Manual de los gobiernos priístas
Obdulio Avila Mayo
Coahuila se encuentra con una deuda por más de 33 mil millones de pesos, de los cuales no sabemos el destino y mucho menos existe una explicación coherente sobre la falsificación de documentos para obtener el préstamo de tales recursos. En su lugar sólo encontramos simulación y encubrimiento en el gobierno coahuilense.

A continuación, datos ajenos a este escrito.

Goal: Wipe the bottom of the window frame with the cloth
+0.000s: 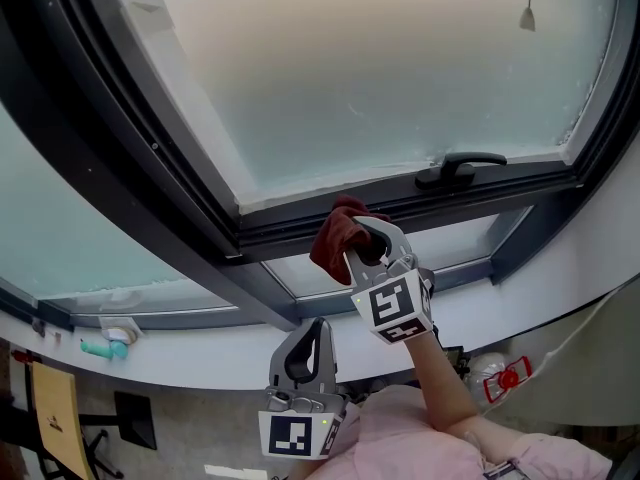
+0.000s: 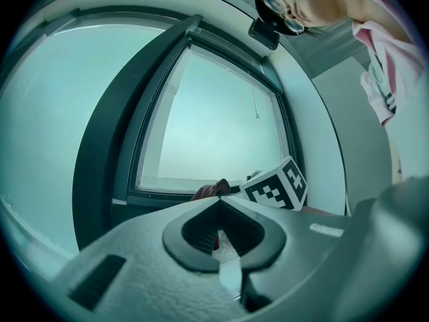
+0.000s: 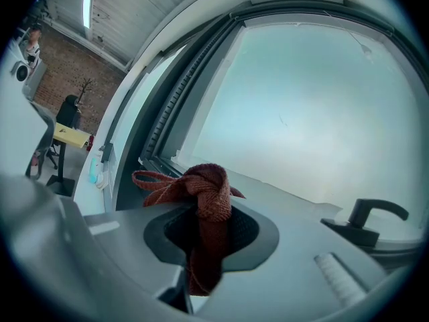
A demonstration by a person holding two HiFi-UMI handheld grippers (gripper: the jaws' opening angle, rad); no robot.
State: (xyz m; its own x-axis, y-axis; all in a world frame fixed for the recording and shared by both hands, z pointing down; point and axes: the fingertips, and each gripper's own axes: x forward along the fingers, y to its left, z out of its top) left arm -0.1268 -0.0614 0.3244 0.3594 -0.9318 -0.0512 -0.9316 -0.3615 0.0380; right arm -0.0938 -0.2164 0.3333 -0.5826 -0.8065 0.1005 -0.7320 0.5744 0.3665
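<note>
My right gripper (image 1: 366,244) is shut on a dark red cloth (image 1: 335,236), held up against the bottom rail of the dark window frame (image 1: 300,230). In the right gripper view the cloth (image 3: 204,200) bunches between the closed jaws, just short of the frame's lower left corner (image 3: 161,163). My left gripper (image 1: 305,353) hangs lower, near the white sill, jaws shut with nothing in them. From the left gripper view the cloth (image 2: 209,190) and the right gripper's marker cube (image 2: 278,186) show beyond the shut jaws (image 2: 220,232).
A black window handle (image 1: 458,168) sits on the bottom rail to the right of the cloth. A pull cord (image 1: 527,13) hangs at top right. A white sill (image 1: 180,363) runs below, with a small teal object (image 1: 105,346) at left.
</note>
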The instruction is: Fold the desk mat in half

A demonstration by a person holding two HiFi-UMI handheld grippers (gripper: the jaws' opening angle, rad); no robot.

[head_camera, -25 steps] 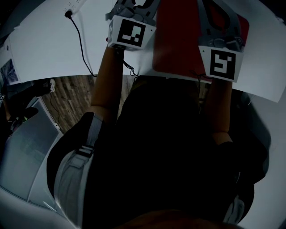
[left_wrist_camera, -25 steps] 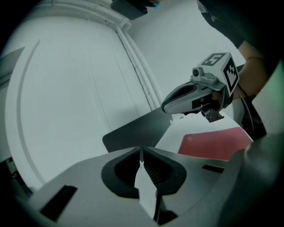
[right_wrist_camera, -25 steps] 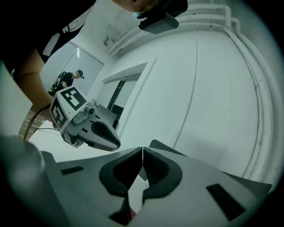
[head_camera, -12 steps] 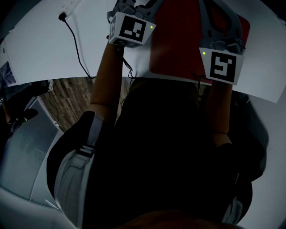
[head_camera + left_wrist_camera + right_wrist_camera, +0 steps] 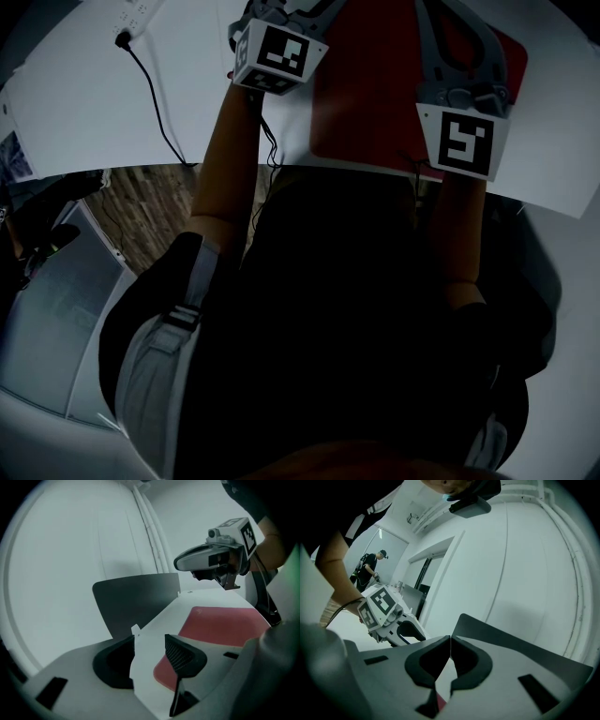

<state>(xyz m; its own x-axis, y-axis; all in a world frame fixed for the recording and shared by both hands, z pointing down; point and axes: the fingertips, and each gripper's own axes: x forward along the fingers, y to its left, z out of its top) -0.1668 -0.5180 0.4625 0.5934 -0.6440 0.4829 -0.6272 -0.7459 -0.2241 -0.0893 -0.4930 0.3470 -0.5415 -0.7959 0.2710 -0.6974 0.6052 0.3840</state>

Sin duda no existe explicación alguna que justifique que el gobierno de un estado recurra a “mecanismos” paralelos para incrementar la deuda pública, mucho menos existe razón lógica para que los implicados sigan en la calle sin pagar por el delito cometido.
Esta actuación deja al descubierto el rostro de ese nuevo PRI, una renovación partidaria que en la búsqueda del poder utiliza todos los recursos a su alcance, aunque en ellos empeñe el futuro y desarrollo de una población.
Es lamentable que hoy veamos que el endeudamiento de Coahuila sirvió sólo para el enriquecimiento de una familia, la cual encontró en las arcas estatales el beneficio personal; por desgracia no es una acción nueva y su implicación va más allá de una contienda electoral.
Se trata de reconocer las acciones de aquellas personas que encabezaron un gobierno y que dejan al descubierto la cara de corrupción que enfrenta el hoy dirigente del PRI.
Se trata de que la ciudadanía reconozca el actuar de aquella persona que fue elegida para dirigir el destino de una entidad, y en hechos concretos se delinea el actuar de los gobiernos tricolores.
En la historia de la deuda coahuilense se encuentra de manera sintetizado el “manual” renovado y aumentado de los gobiernos priístas: se endeuda a la población; manejan y hacen uso de su poder como un auténtico reino; incrementan las clientelas; enriquecimiento ilícito de familias enteras; falsificación de documentos; negociación con grupos criminales, y culpar del todo desastre social y financiero de un estado a la “perversidad” de los de enfrente.
Es este actuar el que hoy sueña con regresar a Los Pinos, que sueña con nuevamente dirigir los destinos de México, una nación que aunque les pese a los dirigentes priístas ya cambió, y la cual no tiene su apuesta en el pasado.